Bismuth tantalum oxide mineral

Bismutotantalite is a rare oxide mineral made up mainly of bismuth, tantalum, and oxygen. It is notable among oxide minerals for its very high density and refractive index. Its ideal chemical formula is BiTaO4, though the more general formula Bi(Ta,Nb)O_{4} reflects the fact that niobium can substitute for some of the tantalum in its structure.

Bismutotantalite belongs to a small family of related minerals known as the stibiotantalite group, all of which share the general chemical pattern ABO4. Because chemically similar elements can swap places within this structure, bismutotantalite forms a solid solution series with bismutocolumbite (BiNbO4) as niobium substitutes for tantalum, and is related in the same way, through substitution of antimony (Sb) for bismuth, to stibiotantalite (SbTaO4).

==Description==
Bismutotantalite is identified by its crystal form together with a set of physical and optical properties, several of which are extreme among oxide minerals. Bismutotantalite crystallizes in the orthorhombic system and may become metamict, meaning its crystal structure is progressively broken down by radiation, owing to radiation damage from minor uranium. Crystals are stout and prismatic, elongated along the c axis, and reach about 10 cm in length, though they are commonly irregular or misshapen; masses weighing several pounds have been recorded from Uganda. The mineral has a hardness of 5 to 5.5 and a subconchoidal fracture, with good cleavage on certain planes.

Its color ranges from pale brown to pitch-black, appearing smoke-gray to colorless only in very thin fragments, and its streak is yellow to yellow-brown or black. The luster is adamantine to submetallic. A defining feature is the mineral's very high measured specific gravity, a measure of density relative to water, of 8.15 to 8.89, among the highest of the oxide minerals, together with extremely high refractive indices (greater than 2.38), which cause it to bend light very strongly. Optically it is biaxial positive, becoming isotropic where metamict.

Minerals rarely occur in chemically pure form, and the extent to which antimony can replace bismuth in bismutotantalite has been studied in detail. Structural studies have shown that the centrosymmetric structure of bismutotantalite can incorporate up to about 40% substitution of antimony for bismuth without transforming to the polar structure of stibiotantalite, with such antimony-rich material termed stibian bismutotantalite.

==Occurrence==
Bismutotantalite forms in a specific geological setting and is found alongside a characteristic group of associated minerals. It is a rare accessory mineral of granite pegmatites, coarse-grained igneous rocks that commonly host large crystals and rare elements, where it is associated with minerals such as muscovite, schorl, and cassiterite, and also occurs as stream-rounded placer pebbles.
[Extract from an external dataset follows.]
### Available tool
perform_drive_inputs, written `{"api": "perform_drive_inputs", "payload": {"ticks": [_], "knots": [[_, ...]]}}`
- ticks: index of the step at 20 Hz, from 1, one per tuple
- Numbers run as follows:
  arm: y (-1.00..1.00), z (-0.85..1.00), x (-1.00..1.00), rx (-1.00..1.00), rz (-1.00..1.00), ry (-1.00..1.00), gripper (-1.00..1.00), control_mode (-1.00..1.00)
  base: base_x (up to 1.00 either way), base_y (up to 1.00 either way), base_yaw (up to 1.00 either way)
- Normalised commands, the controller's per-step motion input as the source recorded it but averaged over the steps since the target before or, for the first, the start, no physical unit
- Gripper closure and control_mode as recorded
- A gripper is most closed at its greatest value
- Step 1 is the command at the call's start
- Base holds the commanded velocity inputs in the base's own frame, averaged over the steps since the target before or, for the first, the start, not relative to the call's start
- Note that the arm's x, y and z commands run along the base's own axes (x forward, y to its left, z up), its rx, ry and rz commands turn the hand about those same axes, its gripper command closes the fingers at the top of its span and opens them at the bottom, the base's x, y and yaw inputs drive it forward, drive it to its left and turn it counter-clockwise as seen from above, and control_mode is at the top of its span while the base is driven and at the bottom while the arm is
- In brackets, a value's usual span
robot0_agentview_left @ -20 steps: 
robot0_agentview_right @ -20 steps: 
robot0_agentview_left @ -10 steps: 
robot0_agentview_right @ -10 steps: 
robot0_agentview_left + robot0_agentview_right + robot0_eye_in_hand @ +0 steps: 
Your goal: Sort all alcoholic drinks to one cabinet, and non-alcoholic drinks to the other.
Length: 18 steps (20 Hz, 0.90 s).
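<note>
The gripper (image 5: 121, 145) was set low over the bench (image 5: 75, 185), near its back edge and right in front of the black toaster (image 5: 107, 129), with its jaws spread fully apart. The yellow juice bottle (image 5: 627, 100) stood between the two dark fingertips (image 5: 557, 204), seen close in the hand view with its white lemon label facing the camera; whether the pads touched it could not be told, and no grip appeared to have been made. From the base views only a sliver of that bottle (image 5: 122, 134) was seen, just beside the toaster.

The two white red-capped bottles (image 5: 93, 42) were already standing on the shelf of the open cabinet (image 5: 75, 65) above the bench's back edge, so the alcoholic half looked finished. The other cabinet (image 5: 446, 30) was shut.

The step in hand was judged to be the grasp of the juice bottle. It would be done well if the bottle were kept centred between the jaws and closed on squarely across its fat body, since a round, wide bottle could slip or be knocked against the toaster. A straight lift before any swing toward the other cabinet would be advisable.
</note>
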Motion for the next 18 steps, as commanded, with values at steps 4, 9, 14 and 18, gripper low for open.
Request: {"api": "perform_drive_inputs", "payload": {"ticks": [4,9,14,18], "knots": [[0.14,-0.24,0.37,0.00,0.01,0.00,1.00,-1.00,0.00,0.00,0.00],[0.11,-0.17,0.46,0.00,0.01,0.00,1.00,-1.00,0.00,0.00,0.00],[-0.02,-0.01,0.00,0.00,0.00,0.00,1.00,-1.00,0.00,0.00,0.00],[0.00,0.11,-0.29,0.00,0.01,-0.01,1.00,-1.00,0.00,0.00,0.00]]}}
At the type locality in Uganda it is found with muscovite, schorl, and cassiterite, while in Brazil it was originally recovered as rounded placer pebbles from stream beds.

Reported occurrences include the type locality on Gamba Hill near Kambala in southwestern Uganda, the Muiâne pegmatite of the Alto Ligonha district in Mozambique, and Analamisakana, Madagascar. The mineral has also been found in several localities in Rio Grande do Norte and Paraíba in northeastern Brazil, including Acari, Nagatare in Fukuoka Prefecture, Japan, the La Elvirita pegmatite in northwestern Argentina, elbaite pegmatites near Momeik in Shan State, Myanmar, and a locality in the Altai Mountains of Xinjiang, China.

==Discovery and naming==
Bismutotantalite was first described in 1929 by the geologist Edward James Wayland and the mineralogist Leonard James Spencer, from material collected in Uganda, in a paper published in the Mineralogical Magazine. Its name alludes to its composition, containing bismuth, and to its relationship to tantalite. An occurrence in Bolivia was described by Friedrich Ahlfeld and another in Brazil was described by CorneliusHurlbut Jr. in 1957. Type material is preserved at the Natural History Museum, London, and at the National Museum of Natural History in Washington, D.C.